Selon le syndicat des hôtels, dont le président Pierre Achkar s’exprimait ce jeudi, 150 000 emplois seraient ainsi mis en péril par la dégradation des conditions économiques et notamment des manifestations qui démotivent l’arrivée de touristes au Liban.

Un autre problème pour certains hôtels et restaurants, le paiement des ressortissants étrangers qu’ils emploient.
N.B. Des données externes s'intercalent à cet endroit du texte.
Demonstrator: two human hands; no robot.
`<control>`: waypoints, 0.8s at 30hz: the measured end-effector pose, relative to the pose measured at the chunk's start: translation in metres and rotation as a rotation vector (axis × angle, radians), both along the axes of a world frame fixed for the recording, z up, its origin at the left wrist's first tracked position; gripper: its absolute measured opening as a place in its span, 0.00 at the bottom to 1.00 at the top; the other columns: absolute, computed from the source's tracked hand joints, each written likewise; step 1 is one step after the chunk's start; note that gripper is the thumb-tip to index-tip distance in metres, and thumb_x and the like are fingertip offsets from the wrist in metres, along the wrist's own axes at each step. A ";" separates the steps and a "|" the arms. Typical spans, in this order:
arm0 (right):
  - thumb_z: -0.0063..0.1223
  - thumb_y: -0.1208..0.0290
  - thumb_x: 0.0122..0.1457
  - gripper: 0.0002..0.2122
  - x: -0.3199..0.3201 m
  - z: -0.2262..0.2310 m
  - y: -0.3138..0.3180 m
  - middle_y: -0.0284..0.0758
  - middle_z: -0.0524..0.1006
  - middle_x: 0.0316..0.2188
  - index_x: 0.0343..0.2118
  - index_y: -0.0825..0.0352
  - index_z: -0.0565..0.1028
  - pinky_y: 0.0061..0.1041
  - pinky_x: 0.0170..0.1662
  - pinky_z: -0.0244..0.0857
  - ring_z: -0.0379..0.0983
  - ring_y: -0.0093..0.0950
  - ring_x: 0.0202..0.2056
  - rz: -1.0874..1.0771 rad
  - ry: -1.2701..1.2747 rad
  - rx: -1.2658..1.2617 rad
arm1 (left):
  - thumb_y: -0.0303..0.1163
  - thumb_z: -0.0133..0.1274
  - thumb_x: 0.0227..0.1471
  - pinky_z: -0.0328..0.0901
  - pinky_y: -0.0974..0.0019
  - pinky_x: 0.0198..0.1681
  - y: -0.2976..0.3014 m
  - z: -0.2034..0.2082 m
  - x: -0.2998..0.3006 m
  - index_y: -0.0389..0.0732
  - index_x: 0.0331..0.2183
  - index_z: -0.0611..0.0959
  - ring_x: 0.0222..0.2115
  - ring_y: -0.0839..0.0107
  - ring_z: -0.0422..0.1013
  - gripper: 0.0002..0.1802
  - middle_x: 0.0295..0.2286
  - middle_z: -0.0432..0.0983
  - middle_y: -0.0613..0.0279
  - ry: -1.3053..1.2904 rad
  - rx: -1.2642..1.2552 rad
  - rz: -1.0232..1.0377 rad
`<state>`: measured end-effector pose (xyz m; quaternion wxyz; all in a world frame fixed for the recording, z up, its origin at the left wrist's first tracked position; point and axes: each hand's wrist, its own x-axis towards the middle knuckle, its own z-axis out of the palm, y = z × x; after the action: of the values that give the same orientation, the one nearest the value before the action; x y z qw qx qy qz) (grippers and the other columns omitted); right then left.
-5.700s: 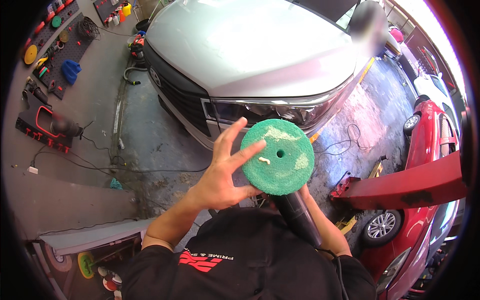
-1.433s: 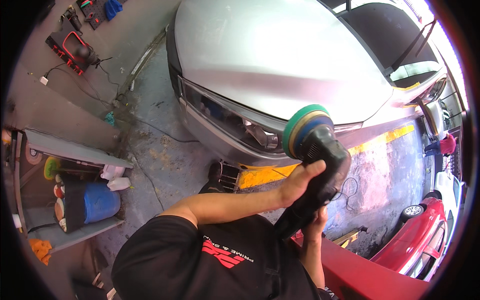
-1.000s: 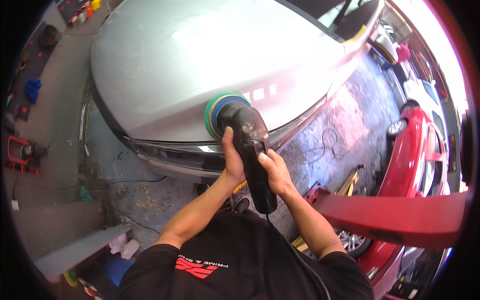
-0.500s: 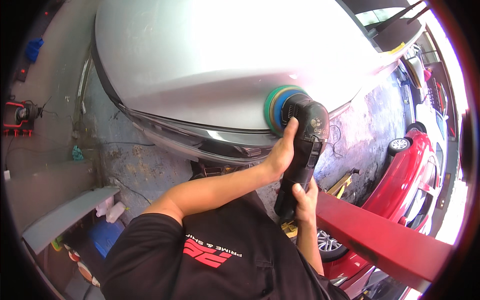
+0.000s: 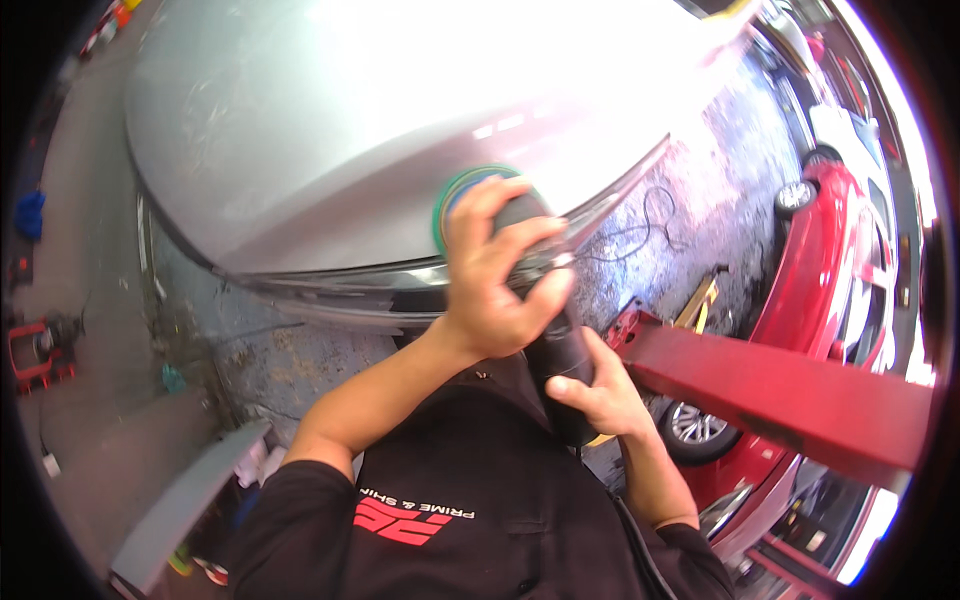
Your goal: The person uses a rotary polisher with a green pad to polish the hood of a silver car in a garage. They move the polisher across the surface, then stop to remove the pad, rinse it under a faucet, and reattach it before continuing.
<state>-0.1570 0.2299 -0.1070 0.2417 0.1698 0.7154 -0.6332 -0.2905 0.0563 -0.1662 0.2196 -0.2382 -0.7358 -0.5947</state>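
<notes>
A black car polisher (image 5: 558, 348) with a round green-rimmed pad (image 5: 445, 208) lies against the silver car hood (image 5: 345, 210), close to its front edge. My left hand (image 5: 492, 295) is wrapped over the polisher's head, its fingers spread across the top and partly hiding the blue backing behind the pad. Lower down, my right hand (image 5: 607, 393) grips the rear handle with the thumb on top. The handle's end points toward my black shirt. Some blur lies over the left hand and the tool.
To the right, a red lift arm (image 5: 790, 385) reaches across in front of a red car (image 5: 815, 270). A black cord (image 5: 650, 225) curls on the worn floor beside the hood. At the lower left stands a grey panel-like ledge (image 5: 190, 505).
The polisher has moved left along the hood's front edge. My left hand has shifted from the side of its head to over the top. The view has moved too.
</notes>
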 end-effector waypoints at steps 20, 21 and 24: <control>0.74 0.38 0.49 0.47 -0.066 -0.005 0.210 0.36 0.77 0.44 0.60 0.74 0.69 0.29 0.48 0.71 0.76 0.26 0.43 0.041 0.042 -0.084 | 0.32 0.64 0.37 0.58 0.40 0.61 0.198 0.015 -0.055 0.46 0.34 0.85 0.57 0.44 0.65 0.15 0.50 0.74 0.52 0.145 0.114 0.143; 0.74 0.35 0.47 0.48 -0.072 -0.008 0.228 0.37 0.78 0.43 0.59 0.74 0.69 0.28 0.45 0.73 0.77 0.26 0.41 0.037 0.037 -0.101 | 0.33 0.64 0.37 0.57 0.40 0.61 0.219 0.019 -0.064 0.47 0.33 0.85 0.57 0.45 0.66 0.15 0.50 0.74 0.54 0.151 0.117 0.134; 0.69 0.29 0.47 0.49 -0.091 -0.029 0.258 0.42 0.80 0.37 0.54 0.76 0.69 0.30 0.35 0.79 0.82 0.31 0.31 0.021 0.198 -0.078 | 0.35 0.64 0.37 0.56 0.37 0.61 0.274 0.017 -0.098 0.47 0.31 0.84 0.56 0.45 0.66 0.13 0.49 0.75 0.56 0.239 0.160 0.056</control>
<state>-0.2480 0.4883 -0.1360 0.1827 0.0893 0.7124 -0.6717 -0.3888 0.3307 -0.1491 0.3403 -0.2685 -0.6610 -0.6125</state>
Ils sont ainsi confrontés à la même crise du dollar qui touche l’ensemble des activités économiques suite à l’instauration d’un contrôle du capital par les banques libanaises. D’autre part, de nombreux salaires précédemment payés en dollars, le sont désormais en livre libanaise.

Ainsi, face à cela, certains restaurants ont dû limiter le paiement des salaires à 50% voire même de 60% des montants normaux. Pour l’heure, toute amélioration de la situation suite aux fêtes de fin d’année n’est pas encore à l’ordre du jour. Une baisse du chiffre d’affaire de 70% est même constatée.